15 avril 2014 – La loi est adoptée par l’Assemblée nationale

A l’Assemblée nationale, la loi d’interdiction de tous les maïs génétiquement modifiés (OGM) avait été adoptée le 15 avril. La motion d’irrecevabilité, présentée par l’UMP, avait été rejetée. Tout comme l’amendement du groupe Ecolo pour étendre l’interdiction à tous les OGM qui produisent un insecticide ou tolèrent un herbicide, lui aussi rejeté. Au cœur du débat parlementaire, la recherche, l’innovation, le progrès : si pour l’UMP, cette loi fera de la France un pays rétrograde, influencé par les vendeurs de peur et autres obscurantistes, pour le parti socialiste, ce texte n’empêchera pas la recherche, il en encadrera les applications industrielles. Les Verts, eux, ont défendu une autre vision du progrès agricole : l’agro-écologie. Un dialogue de sourds, reflétant un clivage gauche / droite très « politicien » et convenu, qui avait duré plus de trois heures…
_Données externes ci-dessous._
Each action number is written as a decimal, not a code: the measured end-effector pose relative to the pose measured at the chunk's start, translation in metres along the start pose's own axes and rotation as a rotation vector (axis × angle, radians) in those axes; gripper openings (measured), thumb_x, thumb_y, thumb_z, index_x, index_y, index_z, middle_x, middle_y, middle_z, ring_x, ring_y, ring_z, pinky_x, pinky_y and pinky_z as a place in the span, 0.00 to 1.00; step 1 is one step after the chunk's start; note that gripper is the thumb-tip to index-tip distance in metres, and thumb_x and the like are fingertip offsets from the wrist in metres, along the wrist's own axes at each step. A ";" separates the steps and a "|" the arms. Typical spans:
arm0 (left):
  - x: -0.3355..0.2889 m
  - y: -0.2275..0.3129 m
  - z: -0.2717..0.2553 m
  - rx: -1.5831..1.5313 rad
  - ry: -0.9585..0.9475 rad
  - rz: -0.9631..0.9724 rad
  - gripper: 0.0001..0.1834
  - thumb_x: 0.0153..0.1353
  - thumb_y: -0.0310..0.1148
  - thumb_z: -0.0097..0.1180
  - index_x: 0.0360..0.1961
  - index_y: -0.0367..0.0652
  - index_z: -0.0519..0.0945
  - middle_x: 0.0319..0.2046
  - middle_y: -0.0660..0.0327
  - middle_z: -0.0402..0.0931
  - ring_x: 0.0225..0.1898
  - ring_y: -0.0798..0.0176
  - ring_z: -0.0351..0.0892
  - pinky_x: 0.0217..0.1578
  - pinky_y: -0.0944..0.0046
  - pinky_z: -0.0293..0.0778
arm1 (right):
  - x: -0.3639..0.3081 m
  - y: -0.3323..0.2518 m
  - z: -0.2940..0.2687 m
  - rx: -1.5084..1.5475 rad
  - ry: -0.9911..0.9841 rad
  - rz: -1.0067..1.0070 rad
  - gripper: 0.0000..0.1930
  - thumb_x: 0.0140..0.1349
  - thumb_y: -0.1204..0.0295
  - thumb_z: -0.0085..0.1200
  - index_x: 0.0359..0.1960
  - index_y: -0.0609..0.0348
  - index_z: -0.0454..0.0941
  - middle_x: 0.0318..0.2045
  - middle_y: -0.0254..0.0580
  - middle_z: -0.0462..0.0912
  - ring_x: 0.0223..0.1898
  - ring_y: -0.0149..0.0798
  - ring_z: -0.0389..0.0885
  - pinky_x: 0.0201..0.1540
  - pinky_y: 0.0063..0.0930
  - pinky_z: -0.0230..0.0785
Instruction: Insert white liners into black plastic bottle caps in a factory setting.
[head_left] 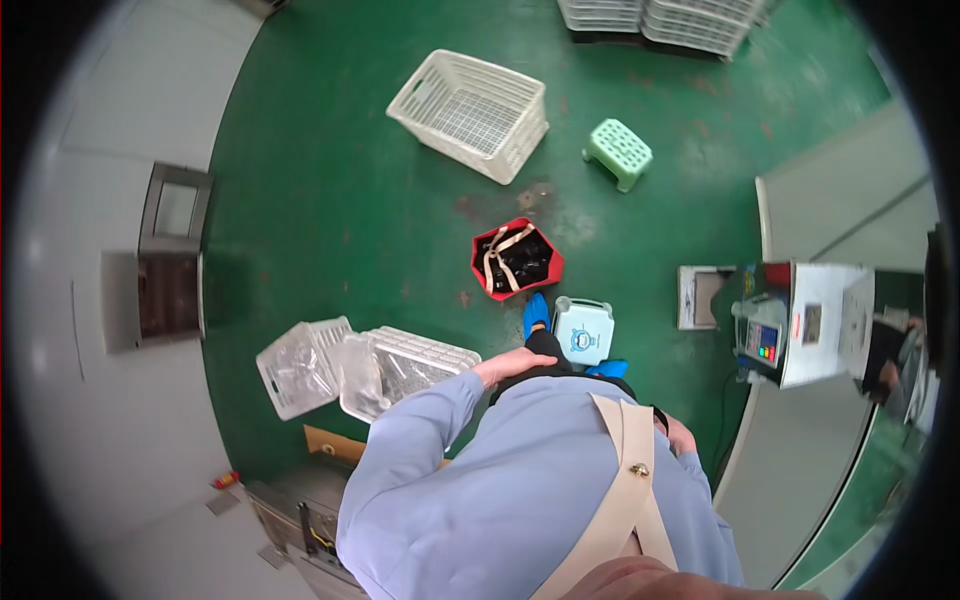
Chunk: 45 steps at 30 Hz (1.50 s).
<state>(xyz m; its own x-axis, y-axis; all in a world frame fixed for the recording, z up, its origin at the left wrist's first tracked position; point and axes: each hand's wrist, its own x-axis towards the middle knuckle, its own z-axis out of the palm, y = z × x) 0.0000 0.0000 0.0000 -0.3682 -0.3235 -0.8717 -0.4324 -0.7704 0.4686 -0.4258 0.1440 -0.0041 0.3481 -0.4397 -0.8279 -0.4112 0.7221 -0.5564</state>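
Note:
My left hand (515,366) lies on the black trousers (540,345) at my left thigh, its fingers stretched out with nothing seen in them. Low at my right side is my right hand (680,435), next to a thin black strap; its fingers are mostly hidden. Between my blue-covered feet (536,314) is a small white and pale blue step stool (585,333) with a cartoon bear on top. Just ahead stands a red bag (560,270) with beige straps, holding dark things I cannot make out.
A big white crate (520,165) and a mint-green stool (621,147) stand ahead on the green floor. At left are white crates (425,348) with clear plastic. A machine with a keypad (765,342) is at right, with a person (897,370) beyond. Stacked trays (700,22) stand far off.

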 end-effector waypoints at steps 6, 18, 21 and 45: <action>-0.017 0.006 -0.062 -0.151 -0.150 -0.035 0.33 0.64 0.55 0.61 0.53 0.33 0.84 0.53 0.51 0.82 0.52 0.59 0.81 0.52 0.59 0.76 | 0.036 -0.086 -0.004 -0.465 -0.058 -0.066 0.23 0.57 0.55 0.62 0.41 0.65 0.81 0.36 0.62 0.84 0.41 0.57 0.83 0.42 0.46 0.72; 0.024 -0.034 -0.023 -0.233 -0.298 -0.143 0.28 0.66 0.56 0.59 0.46 0.38 0.85 0.49 0.55 0.83 0.49 0.62 0.80 0.47 0.58 0.73 | 0.150 -0.158 -0.081 -0.977 -0.526 -0.017 0.18 0.64 0.60 0.55 0.36 0.68 0.81 0.34 0.65 0.83 0.40 0.64 0.82 0.41 0.49 0.74; 0.101 -0.068 0.018 -0.249 -0.352 -0.122 0.20 0.69 0.47 0.58 0.29 0.41 0.83 0.24 0.64 0.84 0.20 0.72 0.78 0.21 0.71 0.69 | 0.190 -0.146 -0.108 -0.906 -0.711 -0.020 0.15 0.65 0.64 0.54 0.32 0.69 0.81 0.28 0.63 0.83 0.33 0.60 0.84 0.36 0.46 0.74; 0.627 -0.201 0.008 0.952 0.012 0.382 0.45 0.39 0.60 0.75 0.53 0.40 0.76 0.42 0.55 0.79 0.47 0.51 0.80 0.50 0.49 0.71 | 0.598 -0.113 -0.105 -1.132 -0.032 -0.366 0.09 0.61 0.76 0.60 0.42 0.62 0.76 0.34 0.49 0.80 0.38 0.54 0.81 0.38 0.45 0.73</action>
<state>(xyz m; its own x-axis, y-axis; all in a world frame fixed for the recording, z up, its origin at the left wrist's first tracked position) -0.1506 -0.0432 -0.6393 -0.6119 -0.4655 -0.6394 -0.7640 0.1390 0.6300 -0.2597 -0.2569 -0.4437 0.6141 -0.4967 -0.6133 -0.7874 -0.3332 -0.5186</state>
5 mai 2014 – La loi est adoptée par le Sénat

Au Sénat, le 5 mai, la séance a été tout aussi polarisée qu’à l’Assemblée nationale, trois semaines plus tôt. La question des PGM ne recoupe pourtant pas l’échiquier politique classique et les mesures d’interdiction du maïs MON810 ont été prises tout autant par l’UMP que par le PS, comme l’a rappelé le ministre de l’Agriculture, Stéphane Le Foll ou le rapporteur, Daniel Raoul [3]. L’unique amendement déposé, celui du sénateur UDI Lasserre, qui visait à affirmer le principe de la recherche en champs dans le texte de loi («  les expérimentations de plein champ sous contrôle sont autorisées »), a été rejeté (à une faible majorité, 169 voix contre 161).
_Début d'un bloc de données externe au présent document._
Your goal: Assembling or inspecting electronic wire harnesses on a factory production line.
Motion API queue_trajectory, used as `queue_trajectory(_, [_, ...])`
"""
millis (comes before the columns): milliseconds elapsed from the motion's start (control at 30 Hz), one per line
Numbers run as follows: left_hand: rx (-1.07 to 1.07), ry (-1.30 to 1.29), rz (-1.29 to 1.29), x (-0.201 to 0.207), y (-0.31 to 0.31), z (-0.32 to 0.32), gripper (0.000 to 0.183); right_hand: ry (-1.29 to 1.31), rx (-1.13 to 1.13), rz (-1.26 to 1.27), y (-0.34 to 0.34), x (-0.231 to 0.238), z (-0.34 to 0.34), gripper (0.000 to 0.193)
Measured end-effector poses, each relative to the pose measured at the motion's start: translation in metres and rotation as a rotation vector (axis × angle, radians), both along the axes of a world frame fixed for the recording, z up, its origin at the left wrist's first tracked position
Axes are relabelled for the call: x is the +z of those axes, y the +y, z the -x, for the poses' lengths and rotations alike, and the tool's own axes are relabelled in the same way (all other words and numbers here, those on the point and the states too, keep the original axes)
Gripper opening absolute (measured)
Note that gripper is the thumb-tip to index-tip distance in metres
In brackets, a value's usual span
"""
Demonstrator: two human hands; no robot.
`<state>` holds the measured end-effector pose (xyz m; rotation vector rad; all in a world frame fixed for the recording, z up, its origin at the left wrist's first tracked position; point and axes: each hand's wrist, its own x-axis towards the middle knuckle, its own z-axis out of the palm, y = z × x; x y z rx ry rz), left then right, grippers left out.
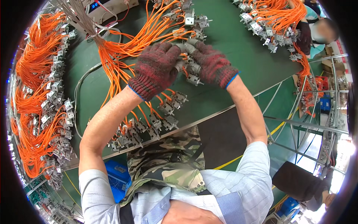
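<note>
My left hand (156, 67) and my right hand (214, 63) wear dark red and grey knit gloves with greyish fingertips. They come together over the green table, fingers bent and closed. What they pinch is hidden among the fingers. Small metal parts (193, 68) with orange wires show between the hands, right beside the fingertips. An orange wire bundle (112, 50) fans out to the left of my hands, gathered by grey cable at its upper end. Several more metal parts (167, 108) on orange wires lie nearer me, along the table's front edge.
Heaps of orange wires (31, 67) with metal ends line the left side. A device with a lit blue display (95, 5) stands at the upper left. Another person's gloved hand (304, 37) is by a wire heap (276, 18) at the upper right. A blue bin (117, 175) sits below the table edge.
</note>
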<state>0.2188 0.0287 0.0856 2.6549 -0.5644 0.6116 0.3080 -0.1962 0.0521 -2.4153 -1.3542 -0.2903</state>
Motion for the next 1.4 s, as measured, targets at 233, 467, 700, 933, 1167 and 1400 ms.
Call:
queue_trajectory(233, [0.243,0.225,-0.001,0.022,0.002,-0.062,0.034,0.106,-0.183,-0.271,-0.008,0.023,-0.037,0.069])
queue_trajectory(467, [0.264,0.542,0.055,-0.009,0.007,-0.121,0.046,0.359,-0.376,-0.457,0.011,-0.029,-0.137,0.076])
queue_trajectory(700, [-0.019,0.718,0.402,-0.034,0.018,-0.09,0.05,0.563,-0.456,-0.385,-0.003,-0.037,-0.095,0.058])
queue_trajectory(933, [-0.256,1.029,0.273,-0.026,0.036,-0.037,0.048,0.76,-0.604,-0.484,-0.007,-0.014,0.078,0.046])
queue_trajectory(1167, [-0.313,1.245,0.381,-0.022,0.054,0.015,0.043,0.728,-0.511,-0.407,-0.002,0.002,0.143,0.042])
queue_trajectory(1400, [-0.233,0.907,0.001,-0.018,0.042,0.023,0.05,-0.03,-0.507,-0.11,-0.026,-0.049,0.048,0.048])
Si l’UMP a appelé à voter contre ce projet de loi, le groupe UDI s’est montré divisé. Ainsi, Chantal Jouanno (ex-ministre de l’Environnement) a pris la parole pour préciser que le maïs GM n’avait pas d’intérêt économique, et que les risques environnementaux étaient en parti avérés [4]. « En tant que parlementaire, je reste attachée à cette interdiction. (…) Peut-être trouverons-nous un jour des OGM intéressants pour la société. À ce jour, nous n’en avons pas trouvé. C’est pourquoi il est essentiel que nos agriculteurs ne soient pas otages – c’est bien le mot – de cette forme de production d’OGM », a-t-elle notamment affirmé.

A noter que le Sénateur Bizet a ironisé en évoquant les semis de maïs MON810 réalisés par les agriculteurs « dans la petite fenêtre de tir » qu’ils ont su mettre à profit [5]. Cependant, le Conseil d’État vient de considérer qu’il n’y a pas d’urgence à suspendre l’arrêté d’interdiction du MON810 et, qu’en attendant le jugement sur le fond, les cultures sont illégales [6].

Mai 2014 – La loi est confirmée par le Conseil constitutionnel

150 parlementaires, principalement de l’UMP (droite), avaient attaqué cette loi devant le Conseil constitutionnel. Le 24 mai 2014, le Conseil constitutionnel a établi que « la loi relative à l’interdiction de la mise en culture des variétés de maïs génétiquement modifiés est conforme à la Constitution » [7].

Tout d’abord, la loi en cause, affirmaient les Parlementaires, serait contraire au droit européen et de ce fait, ne respecterait pas le principe de primauté du droit européen, un principe inscrit dans la Constitution française. Or, le Conseil constitutionnel rappelle que si son rôle consiste à vérifier que les lois françaises respectent bien la Constitution, en revanche, il n’a pas à vérifier cette conformité par rapport au droit européen. Une jurisprudence qui date de 1975…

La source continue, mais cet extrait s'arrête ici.